Si arriva quindi alla fine, quando la prima persona esce (quasi) allo scoperto. Si stacca dalla storia, ma non come farebbe – e come ha fatto durante tutto il testo – la voce narrante. Si stacca come fosse il finale di un film di Antonioni, con l’addetto alla cinepresa che rimane da solo a vagare sulla scena, senza più una direttiva e finendo lui stesso a chiedersi il senso della sua esistenza. Così fa la prima persona singolare di Zardi ne Il Signor Bovary e le domande che lei si pone finiscono per essere le nostre, di noi lettori, una volta letta l’ultima pagina. Sono domande, quelle, che raggiungono un valore assoluto, applicabile a ogni parola scritta e a ogni parola letta.

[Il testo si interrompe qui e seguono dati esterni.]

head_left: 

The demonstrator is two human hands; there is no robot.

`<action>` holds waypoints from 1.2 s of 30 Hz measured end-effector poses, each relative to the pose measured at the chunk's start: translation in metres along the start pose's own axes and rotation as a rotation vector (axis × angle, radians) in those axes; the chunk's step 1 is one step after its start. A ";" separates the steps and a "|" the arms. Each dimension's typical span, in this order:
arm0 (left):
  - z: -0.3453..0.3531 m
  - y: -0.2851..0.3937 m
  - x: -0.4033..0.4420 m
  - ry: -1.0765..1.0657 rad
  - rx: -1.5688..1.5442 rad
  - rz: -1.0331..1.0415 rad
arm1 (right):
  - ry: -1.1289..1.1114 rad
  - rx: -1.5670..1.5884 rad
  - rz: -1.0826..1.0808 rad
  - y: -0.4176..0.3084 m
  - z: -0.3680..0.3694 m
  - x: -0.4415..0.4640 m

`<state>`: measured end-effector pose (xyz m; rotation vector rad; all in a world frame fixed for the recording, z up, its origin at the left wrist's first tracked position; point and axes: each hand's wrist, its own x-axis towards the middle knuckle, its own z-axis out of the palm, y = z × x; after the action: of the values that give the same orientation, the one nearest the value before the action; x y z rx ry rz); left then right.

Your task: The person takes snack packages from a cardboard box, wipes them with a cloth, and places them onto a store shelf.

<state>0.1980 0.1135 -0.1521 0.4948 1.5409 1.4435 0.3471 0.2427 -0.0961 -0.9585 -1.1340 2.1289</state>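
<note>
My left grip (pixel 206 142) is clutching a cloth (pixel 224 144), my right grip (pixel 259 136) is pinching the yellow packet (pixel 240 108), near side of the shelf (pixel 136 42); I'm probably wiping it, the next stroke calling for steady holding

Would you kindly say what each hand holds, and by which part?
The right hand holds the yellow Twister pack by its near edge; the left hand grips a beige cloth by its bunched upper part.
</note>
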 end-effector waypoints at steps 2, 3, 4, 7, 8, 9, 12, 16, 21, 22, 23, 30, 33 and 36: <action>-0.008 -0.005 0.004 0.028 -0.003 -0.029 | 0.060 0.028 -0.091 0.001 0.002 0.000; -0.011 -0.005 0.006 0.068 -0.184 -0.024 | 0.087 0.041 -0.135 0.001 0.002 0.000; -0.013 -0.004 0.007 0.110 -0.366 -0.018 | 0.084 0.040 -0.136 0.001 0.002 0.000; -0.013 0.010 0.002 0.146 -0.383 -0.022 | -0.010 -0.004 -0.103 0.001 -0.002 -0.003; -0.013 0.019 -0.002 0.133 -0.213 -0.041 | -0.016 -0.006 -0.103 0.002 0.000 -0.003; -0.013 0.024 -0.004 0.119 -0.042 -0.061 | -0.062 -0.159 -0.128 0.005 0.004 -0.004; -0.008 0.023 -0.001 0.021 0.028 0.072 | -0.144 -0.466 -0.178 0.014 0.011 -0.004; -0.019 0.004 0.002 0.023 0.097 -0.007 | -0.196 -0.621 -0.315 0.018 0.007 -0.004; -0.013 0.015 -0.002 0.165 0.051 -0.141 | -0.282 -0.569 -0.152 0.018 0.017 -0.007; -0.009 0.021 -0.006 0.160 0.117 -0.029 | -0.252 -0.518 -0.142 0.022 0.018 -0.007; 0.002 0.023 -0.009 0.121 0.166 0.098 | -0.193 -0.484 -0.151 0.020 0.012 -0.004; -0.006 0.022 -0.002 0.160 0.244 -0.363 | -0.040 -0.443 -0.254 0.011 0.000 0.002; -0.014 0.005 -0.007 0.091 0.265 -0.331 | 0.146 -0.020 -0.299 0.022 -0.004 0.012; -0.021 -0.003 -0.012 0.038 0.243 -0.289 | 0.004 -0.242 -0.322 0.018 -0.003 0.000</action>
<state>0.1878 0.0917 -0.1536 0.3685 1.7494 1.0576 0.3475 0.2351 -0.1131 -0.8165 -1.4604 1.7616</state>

Domande che ci fanno scavare dentro noi stessi, come se le vicende della storia narrata non bastassero a creare corto circuiti interni fra cuore, mente e budella.

Sul resto del libro non dirò niente – sarebbero solo complimenti – ma sono già uscite recensioni più assennate di questa (alcune sono raccolte qui) e non rimane altro da dire se non che quei tre euro tondi (preferibilmente da versare dritti dritti sul sito dell’editore, Intermezzi, qui) sono un niente in confronto a questo ennesimo viaggio che la penna di Zardi ci offre.

Un’ultima cosa: Zardi lo si conosce principalmente per i racconti, due raccolte per la Neo. (Antropometria e Il giorno che diventammo umani) che si leggono come rasoiate al costato, per il romanzo La felicità esiste, Alet ed. (dopo averlo letto ho scritto una lettera al protagonista), nonché per i vari racconti sparsi in antologie. È un autore che si sta velocemente affermando e le sue opere stanno incontrando un consenso sempre più ampio. E ora qui, in questa lunghezza intermedia (Il Signor Bovary è incluso nella collana ottantamila- ebook della Intermezzi). Si dice che questa misura, a metà fra il racconto e il romanzo, non abbia mercato – un plauso maggiore quindi a Intermezzi per l’audacia – ma è proprio questa forma del racconto lungo, mi sembra, la lunghezza con la quale Zardi riesce a dare il meglio, la tensione dei suoi racconti è perfettamente mantenuta ma a quello si aggiunge una narrazione a più ampio respiro che gli permette di scavare più in profondità e permette a noi lettori di godere della sua scrittura per un periodo più lungo. O forse ancora, ora che ci penso, non è questione di misura: quando Zardi scrive bisogna leggere. Punto.